Task prompt ▸ How many lines in the data below contain the string "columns"? Answer with the number only.
START Available data
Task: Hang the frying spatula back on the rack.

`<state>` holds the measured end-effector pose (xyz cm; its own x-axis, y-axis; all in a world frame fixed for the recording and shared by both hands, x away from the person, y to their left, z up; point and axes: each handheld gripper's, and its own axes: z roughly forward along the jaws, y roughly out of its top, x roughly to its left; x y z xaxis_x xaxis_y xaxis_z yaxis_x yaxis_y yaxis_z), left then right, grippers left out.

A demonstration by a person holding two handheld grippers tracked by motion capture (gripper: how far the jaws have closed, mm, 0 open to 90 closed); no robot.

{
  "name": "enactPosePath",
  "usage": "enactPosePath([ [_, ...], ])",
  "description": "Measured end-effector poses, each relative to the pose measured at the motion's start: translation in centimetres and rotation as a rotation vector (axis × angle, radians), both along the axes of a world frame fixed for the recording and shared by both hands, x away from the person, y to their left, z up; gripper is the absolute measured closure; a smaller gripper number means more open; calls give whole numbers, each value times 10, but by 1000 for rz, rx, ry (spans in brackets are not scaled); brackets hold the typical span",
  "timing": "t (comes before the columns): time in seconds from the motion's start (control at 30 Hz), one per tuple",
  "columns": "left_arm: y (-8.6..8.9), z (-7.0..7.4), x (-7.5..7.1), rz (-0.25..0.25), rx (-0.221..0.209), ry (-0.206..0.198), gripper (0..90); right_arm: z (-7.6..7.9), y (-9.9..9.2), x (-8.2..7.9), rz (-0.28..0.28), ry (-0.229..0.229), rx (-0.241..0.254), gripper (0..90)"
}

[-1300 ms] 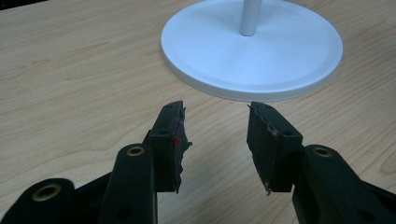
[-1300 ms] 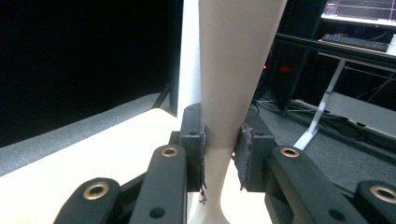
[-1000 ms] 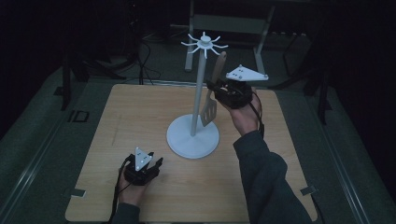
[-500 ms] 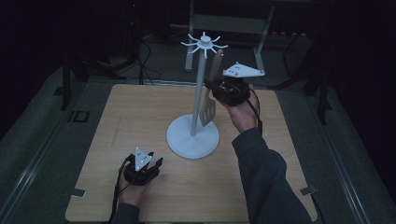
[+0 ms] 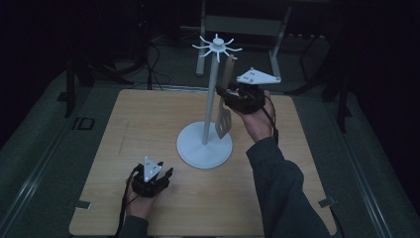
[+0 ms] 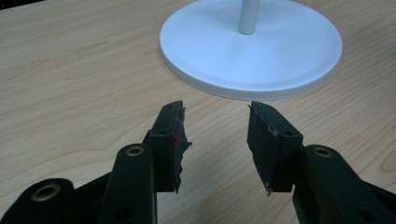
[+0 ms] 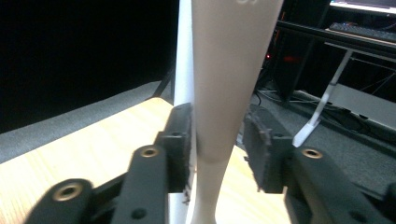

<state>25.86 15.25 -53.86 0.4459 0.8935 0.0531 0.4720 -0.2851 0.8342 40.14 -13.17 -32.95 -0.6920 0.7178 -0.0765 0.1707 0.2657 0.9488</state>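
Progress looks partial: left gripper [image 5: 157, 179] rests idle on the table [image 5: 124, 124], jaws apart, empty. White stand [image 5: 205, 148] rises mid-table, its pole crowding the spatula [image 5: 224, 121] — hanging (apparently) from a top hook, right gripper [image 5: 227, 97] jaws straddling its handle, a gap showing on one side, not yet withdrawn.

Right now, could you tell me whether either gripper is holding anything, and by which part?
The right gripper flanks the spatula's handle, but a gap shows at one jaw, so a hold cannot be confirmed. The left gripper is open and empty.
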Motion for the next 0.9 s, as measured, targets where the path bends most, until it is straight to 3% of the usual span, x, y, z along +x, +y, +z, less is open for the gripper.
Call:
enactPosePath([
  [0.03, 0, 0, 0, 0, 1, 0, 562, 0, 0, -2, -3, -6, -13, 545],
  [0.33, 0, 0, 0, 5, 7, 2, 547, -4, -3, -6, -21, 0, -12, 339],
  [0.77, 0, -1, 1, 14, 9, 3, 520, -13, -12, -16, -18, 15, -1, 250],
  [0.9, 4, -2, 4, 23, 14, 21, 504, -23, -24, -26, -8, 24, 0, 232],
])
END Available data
Written reply ▸ 2